Dans les étages, les murs de briques 54( * ) ont été remplacés par des cloisons plus légères, des rails étant installés sur les plafonds pour y faire passer les câbles électriques.

(4) Une rénovation apparemment « légère »

Après avoir, lors de son déplacement sur site, visité des barres rénovées ou en cours de rénovation, la mission a pu constater la qualité des travaux de rénovation qui l'a laissée perplexe sur l'espérance de vie des aménagements effectués.

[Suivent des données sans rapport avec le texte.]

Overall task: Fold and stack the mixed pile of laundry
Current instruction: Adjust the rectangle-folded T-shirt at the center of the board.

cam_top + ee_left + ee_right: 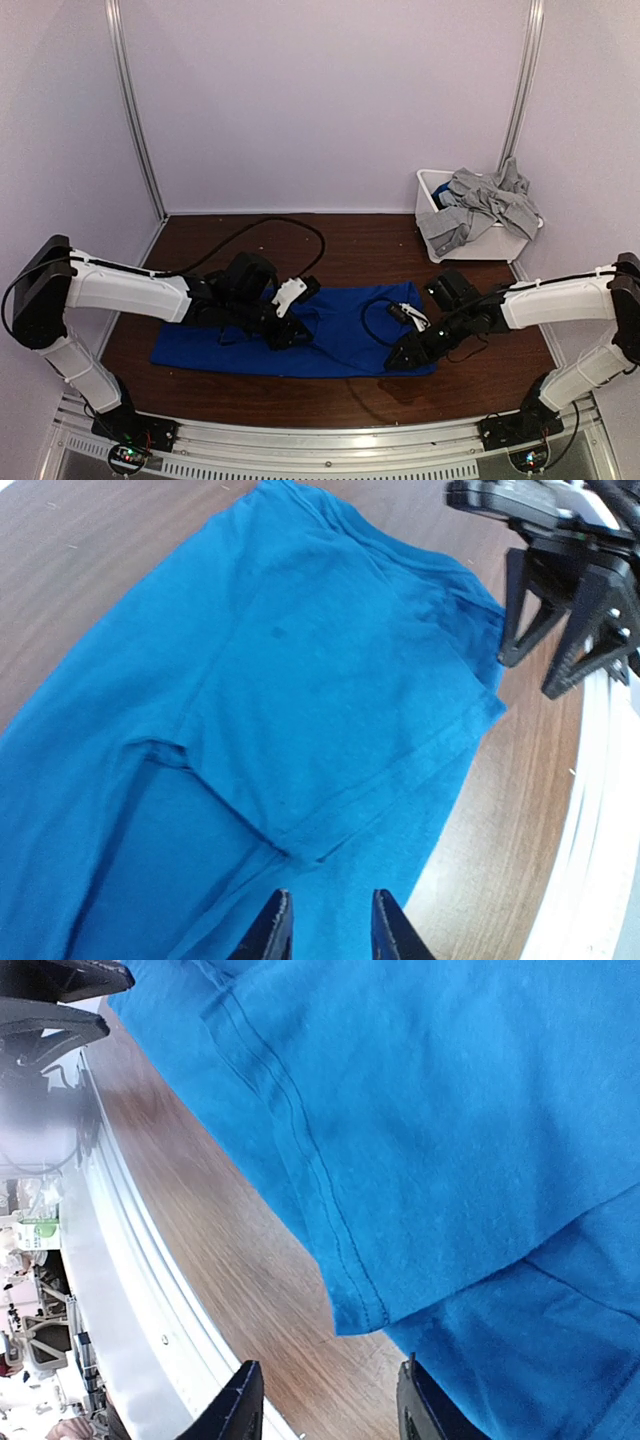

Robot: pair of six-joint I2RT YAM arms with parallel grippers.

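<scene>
STATUS early | blue garment (340,335) part-folded | grey garments (485,205) in bin (500,245), no stack | left gripper (325,930) narrowly apart, right gripper (325,1400) apart, both empty

Blue on brown, basically

The spread-out garment (330,340) is plain royal blue with matching stitching, and the table (380,250) is dark reddish-brown woodgrain. The bin (428,200) is white with light-grey clothes (485,205) heaped in it (the arms (130,290) have white shells and black joints).
</scene>
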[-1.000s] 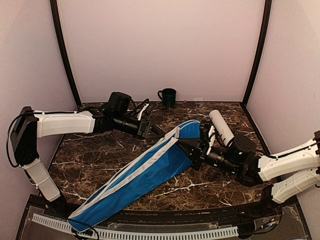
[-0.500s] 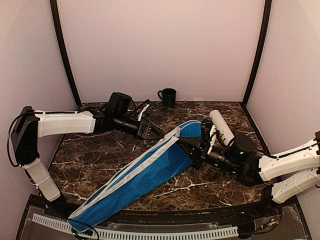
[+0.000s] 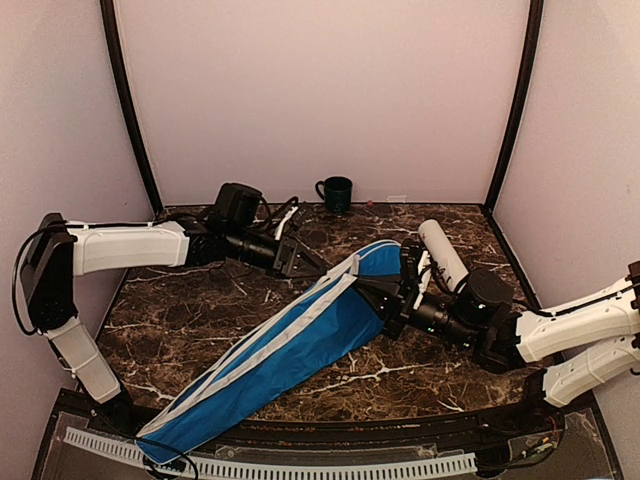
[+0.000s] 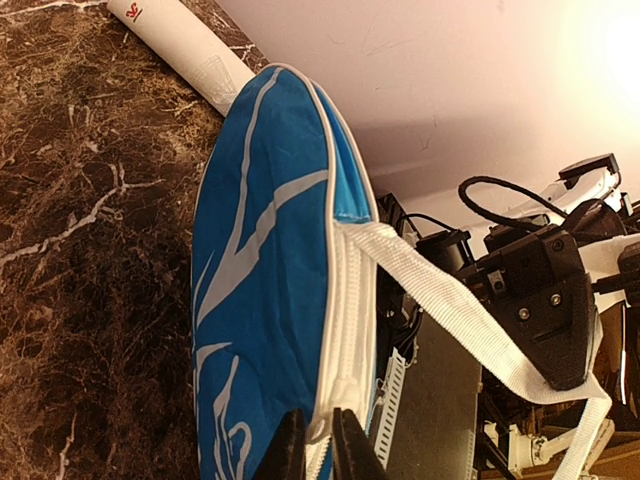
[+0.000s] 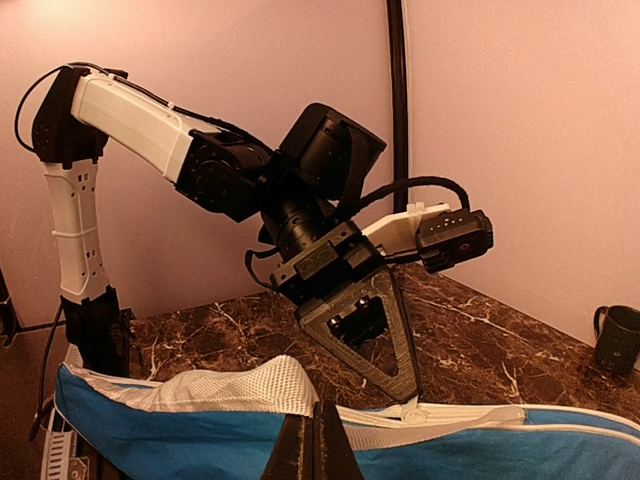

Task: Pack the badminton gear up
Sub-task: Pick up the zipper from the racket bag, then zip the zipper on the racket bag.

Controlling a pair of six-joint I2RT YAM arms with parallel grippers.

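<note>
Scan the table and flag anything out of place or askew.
The dark green mug at the back edge of the table is no badminton gear. The blue racket cover lies slantwise, its narrow end past the near edge. The white tube lies outside it, at the right.

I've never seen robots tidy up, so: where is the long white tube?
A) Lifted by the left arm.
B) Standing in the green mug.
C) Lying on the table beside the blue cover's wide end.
C: the white tube lies on the marble table, right beside the blue cover at its wide end.
</note>
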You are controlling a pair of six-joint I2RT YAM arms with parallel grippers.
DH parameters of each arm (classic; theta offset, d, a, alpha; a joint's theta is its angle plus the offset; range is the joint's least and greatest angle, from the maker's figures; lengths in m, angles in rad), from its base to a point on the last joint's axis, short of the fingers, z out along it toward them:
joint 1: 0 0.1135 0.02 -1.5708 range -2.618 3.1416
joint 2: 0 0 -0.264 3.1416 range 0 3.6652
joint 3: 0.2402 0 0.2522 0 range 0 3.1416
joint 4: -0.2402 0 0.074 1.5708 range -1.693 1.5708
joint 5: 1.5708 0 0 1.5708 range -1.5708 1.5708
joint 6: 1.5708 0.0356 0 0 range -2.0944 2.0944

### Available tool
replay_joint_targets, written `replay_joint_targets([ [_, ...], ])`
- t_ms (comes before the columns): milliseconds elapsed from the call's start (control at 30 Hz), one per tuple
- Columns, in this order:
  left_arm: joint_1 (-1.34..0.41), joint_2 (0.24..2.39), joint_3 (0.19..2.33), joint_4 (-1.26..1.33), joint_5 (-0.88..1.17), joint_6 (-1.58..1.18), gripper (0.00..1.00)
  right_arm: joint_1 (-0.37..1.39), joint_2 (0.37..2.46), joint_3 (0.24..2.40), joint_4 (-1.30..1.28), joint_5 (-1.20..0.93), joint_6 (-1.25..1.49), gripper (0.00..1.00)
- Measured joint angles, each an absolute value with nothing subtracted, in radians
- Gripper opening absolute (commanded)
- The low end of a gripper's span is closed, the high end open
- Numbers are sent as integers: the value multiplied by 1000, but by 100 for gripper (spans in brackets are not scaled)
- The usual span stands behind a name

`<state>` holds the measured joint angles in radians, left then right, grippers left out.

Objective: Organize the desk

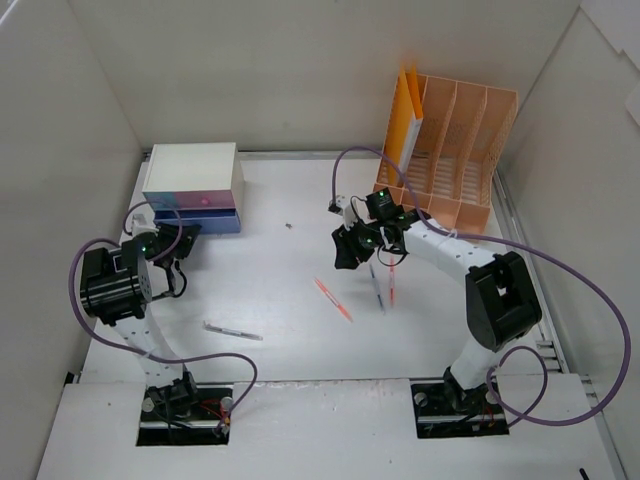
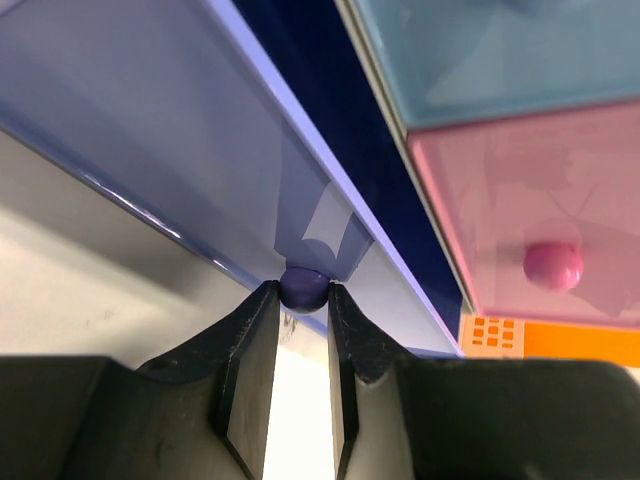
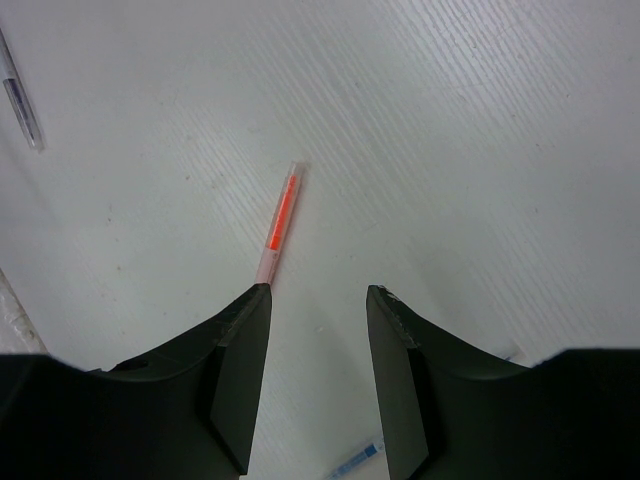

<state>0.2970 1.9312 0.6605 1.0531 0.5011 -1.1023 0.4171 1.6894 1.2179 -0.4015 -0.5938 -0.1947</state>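
- The left gripper [image 2: 300,300] is clenched on the purple knob [image 2: 304,284] of a lavender drawer front [image 2: 180,130], with one finger on each side of the knob.
- Next to that front in the left wrist view are a pink drawer front [image 2: 520,190] with a pink knob [image 2: 553,265], and a pale blue front [image 2: 480,50].
- All three belong to the small white drawer box [image 1: 192,165], which stands at the far left of the desk [image 1: 270,290], the wide white tabletop under both arms.
- The right gripper [image 3: 318,300] is released, its jaws apart over bare tabletop to the right of the desk's middle.
- A red pen [image 3: 281,222] lies flat just ahead of the finger on the left of the right wrist view.
- From above, an orange-red pen [image 1: 333,298], a clear pen [image 1: 377,285] and a slim red pen [image 1: 391,285] lie near this gripper. Which one the wrist camera shows is hard to say.
- A grey pen [image 1: 232,330] lies well apart from them, near the left arm.
- A peach file rack [image 1: 455,150] stands at the far right, with an orange folder [image 1: 405,115] upright in its leftmost slot.
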Motion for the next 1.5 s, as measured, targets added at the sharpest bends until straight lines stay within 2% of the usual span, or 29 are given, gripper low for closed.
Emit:
replay_joint_targets([
  [400,303,1773,502,992,492,-1080,0,417,1689,1218,-401,-595,-202,41],
  [500,303,1747,497,952,489,-1066,12,417,1689,1217,-402,-595,-204,46],
  [533,303,1737,497,933,488,-1060,29,417,1689,1218,-402,-595,-205,47],
  [633,303,1699,498,856,488,-1038,53,417,1689,1217,-402,-595,-209,54],
  [767,303,1620,516,700,485,-1001,68,417,1689,1217,-401,-595,-210,61],
  [900,303,1489,560,514,465,-935,69,417,1689,1217,-402,-595,-210,63],
  [967,303,1419,612,401,460,-886,65,417,1689,1217,-402,-595,-211,62],
  [1000,302,1395,636,353,454,-863,61,417,1689,1217,-402,-595,-214,56],
  [1033,300,1365,685,274,445,-834,57,417,1689,1216,-402,-594,-218,56],
  [1067,285,1351,764,130,411,-804,52,421,1687,1213,-399,-583,-234,48],
  [1133,248,1349,904,-69,353,-757,49,434,1674,1196,-396,-546,-273,32],
  [1167,216,1343,956,-150,318,-737,45,448,1662,1185,-397,-522,-295,17],
  [1200,179,1327,986,-218,292,-722,35,467,1650,1177,-398,-505,-314,13],
  [1233,133,1302,993,-279,267,-717,31,489,1641,1173,-401,-492,-326,11],
  [1267,84,1267,986,-341,249,-718,20,506,1634,1173,-402,-482,-334,14],
  [1300,45,1235,972,-392,235,-725,17,522,1631,1173,-401,-477,-338,20],
  [1333,5,1198,954,-450,229,-735,17,538,1629,1173,-401,-472,-341,35],
  [1400,-85,1117,900,-536,220,-768,17,560,1629,1173,-403,-454,-340,40],
  [1433,-118,1075,872,-578,213,-791,19,576,1629,1174,-406,-438,-331,46],
  [1500,-167,994,820,-647,187,-829,46,604,1630,1182,-413,-403,-307,50],
])
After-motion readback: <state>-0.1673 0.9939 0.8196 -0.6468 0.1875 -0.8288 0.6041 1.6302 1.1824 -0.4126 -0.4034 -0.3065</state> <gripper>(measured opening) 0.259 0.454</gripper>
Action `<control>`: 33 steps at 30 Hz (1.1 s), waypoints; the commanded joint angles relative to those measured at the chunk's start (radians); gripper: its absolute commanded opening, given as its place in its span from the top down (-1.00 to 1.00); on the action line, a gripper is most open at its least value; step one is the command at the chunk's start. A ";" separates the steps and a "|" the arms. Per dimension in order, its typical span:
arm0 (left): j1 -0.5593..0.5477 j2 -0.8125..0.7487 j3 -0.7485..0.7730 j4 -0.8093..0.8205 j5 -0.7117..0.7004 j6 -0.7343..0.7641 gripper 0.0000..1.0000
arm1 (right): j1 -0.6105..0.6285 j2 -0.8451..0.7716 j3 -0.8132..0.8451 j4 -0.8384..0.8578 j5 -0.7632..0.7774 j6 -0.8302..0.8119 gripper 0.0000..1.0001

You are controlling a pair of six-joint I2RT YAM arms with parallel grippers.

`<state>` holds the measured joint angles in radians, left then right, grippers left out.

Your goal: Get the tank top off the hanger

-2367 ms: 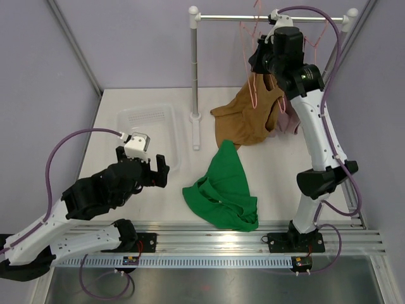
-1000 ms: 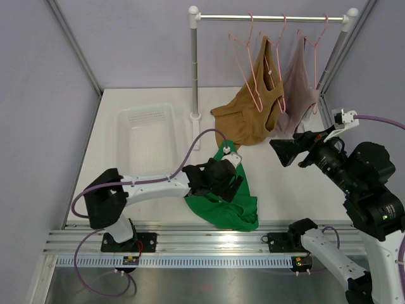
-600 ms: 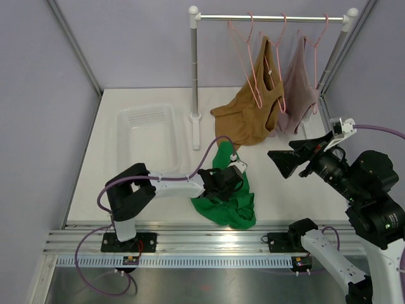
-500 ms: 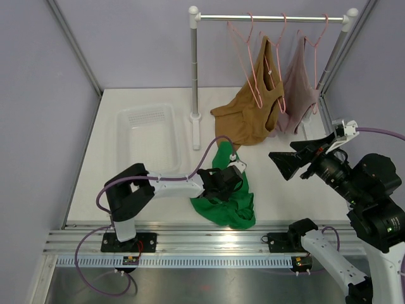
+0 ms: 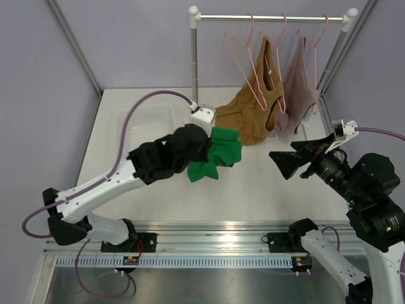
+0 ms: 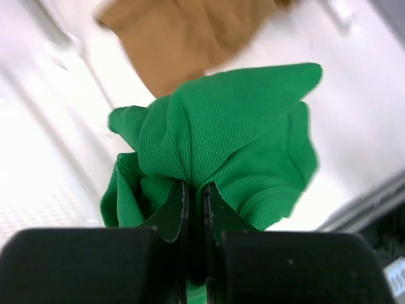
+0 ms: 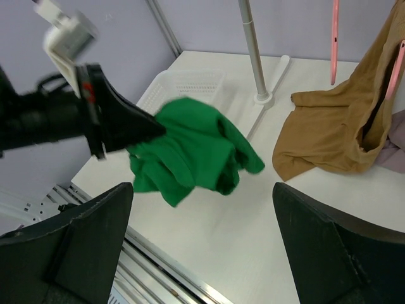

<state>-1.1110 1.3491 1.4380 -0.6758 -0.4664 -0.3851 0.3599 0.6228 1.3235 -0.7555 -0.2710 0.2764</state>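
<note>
A green tank top hangs bunched in the air above the table, clear of any hanger. My left gripper is shut on a fold of it. A brown tank top droops from a pink hanger on the rail, its lower half lying on the table. Beside it, a mauve tank top hangs on another pink hanger. A third pink hanger is bare. My right gripper hovers open at the right, pointing toward the green top, with nothing between its fingers.
The clothes rack has a metal rail and a white pole with a base on the table. A clear plastic basket sits at the back left, partly under my left arm. It also shows in the right wrist view, basket.
My left gripper has shut on the green tank top and lifted it off the table, up and toward the back left. The right arm has hardly moved.
</note>
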 commanded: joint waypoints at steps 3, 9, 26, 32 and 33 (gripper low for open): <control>0.176 -0.103 0.145 -0.145 -0.106 0.060 1.00 | 0.001 0.018 -0.013 0.007 0.032 -0.003 -0.99; 0.491 -0.110 0.209 -0.197 -0.008 0.089 1.00 | 0.001 0.026 -0.027 0.033 0.055 0.007 -0.99; 0.930 0.171 0.205 -0.209 0.377 0.075 -0.36 | 0.001 0.210 0.086 0.110 0.256 0.056 -0.99; 0.922 0.047 0.165 -0.215 0.353 0.063 -0.98 | 0.001 0.391 0.265 -0.016 0.407 -0.009 -0.99; 0.915 0.013 0.132 -0.212 0.357 0.060 -0.98 | 0.001 0.408 0.282 -0.027 0.421 -0.031 -0.99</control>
<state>-0.1856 1.4902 1.5990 -0.9035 -0.1246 -0.3180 0.3599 0.9783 1.5326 -0.7399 0.0441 0.2996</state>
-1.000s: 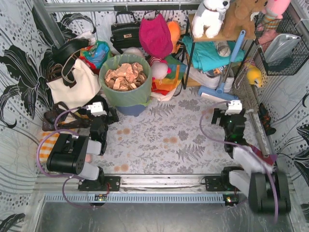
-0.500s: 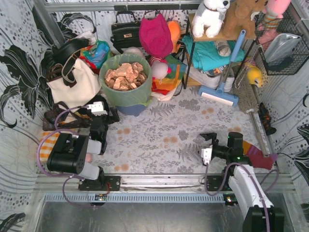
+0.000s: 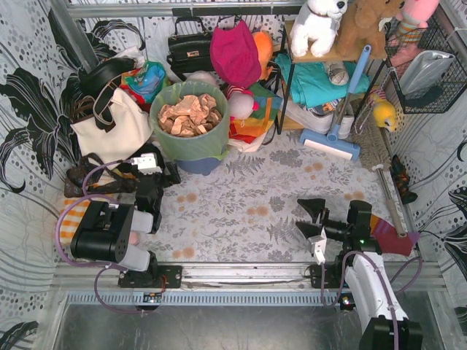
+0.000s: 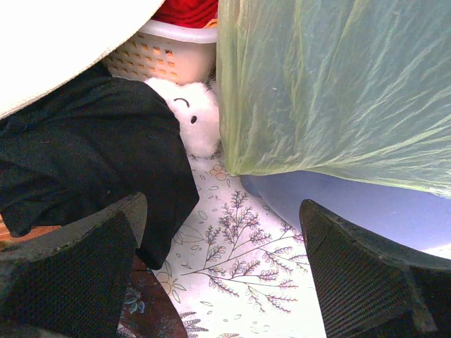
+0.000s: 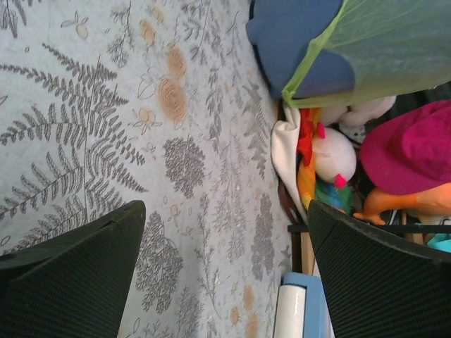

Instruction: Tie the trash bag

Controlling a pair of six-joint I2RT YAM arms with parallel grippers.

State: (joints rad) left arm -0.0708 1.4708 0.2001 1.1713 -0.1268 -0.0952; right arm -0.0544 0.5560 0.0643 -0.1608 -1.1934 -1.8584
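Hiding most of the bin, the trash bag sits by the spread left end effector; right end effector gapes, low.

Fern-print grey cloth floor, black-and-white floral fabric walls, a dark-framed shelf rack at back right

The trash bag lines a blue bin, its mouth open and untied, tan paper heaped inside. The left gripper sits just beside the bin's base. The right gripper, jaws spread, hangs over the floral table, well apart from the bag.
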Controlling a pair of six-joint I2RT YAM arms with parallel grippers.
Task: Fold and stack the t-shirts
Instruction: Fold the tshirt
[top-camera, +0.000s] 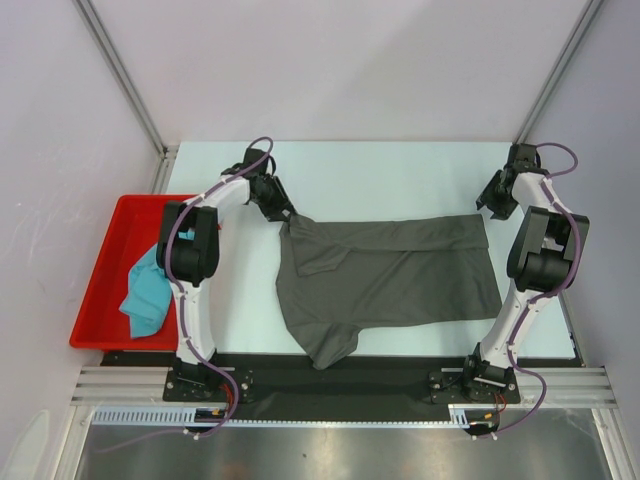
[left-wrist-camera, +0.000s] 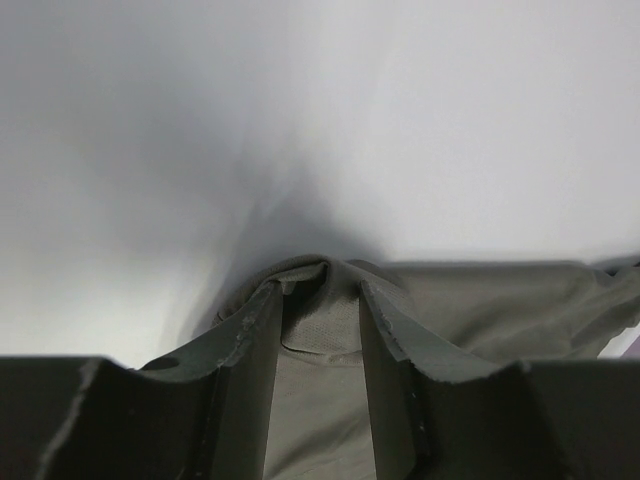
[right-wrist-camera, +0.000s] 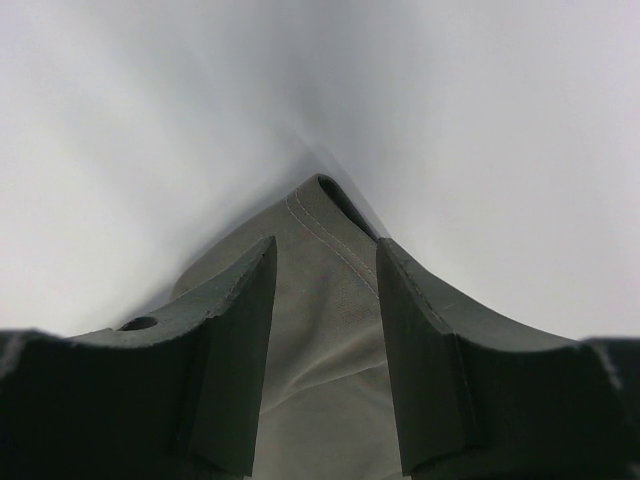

Elle s'interroge notamment sur l'efficacité des portes blindées, dont les chambranles reposent sur de minces cloisons intérieures de plâtre, qui ont remplacé, pour des raisons de poids, les anciens murs de briques.

Elle a également constaté que les paillasses à hauteur d'appui des salles rénovées de travaux pratiques, également pour des raisons de poids et de coût, n'étaient plus, comme jadis, en maçonnerie carrelée mais en aggloméré stratifié et ne comportaient pas d'alimentation en gaz, pourtant indispensable pour mener à bien certaines expériences. Ce souci d'économie de l'EPCJ conduira nécessairement les enseignants-chercheurs à utiliser des bouteilles de gaz, voire des camping-gaz dont le stockage ne contribuera sans doute pas à améliorer la sécurité du campus.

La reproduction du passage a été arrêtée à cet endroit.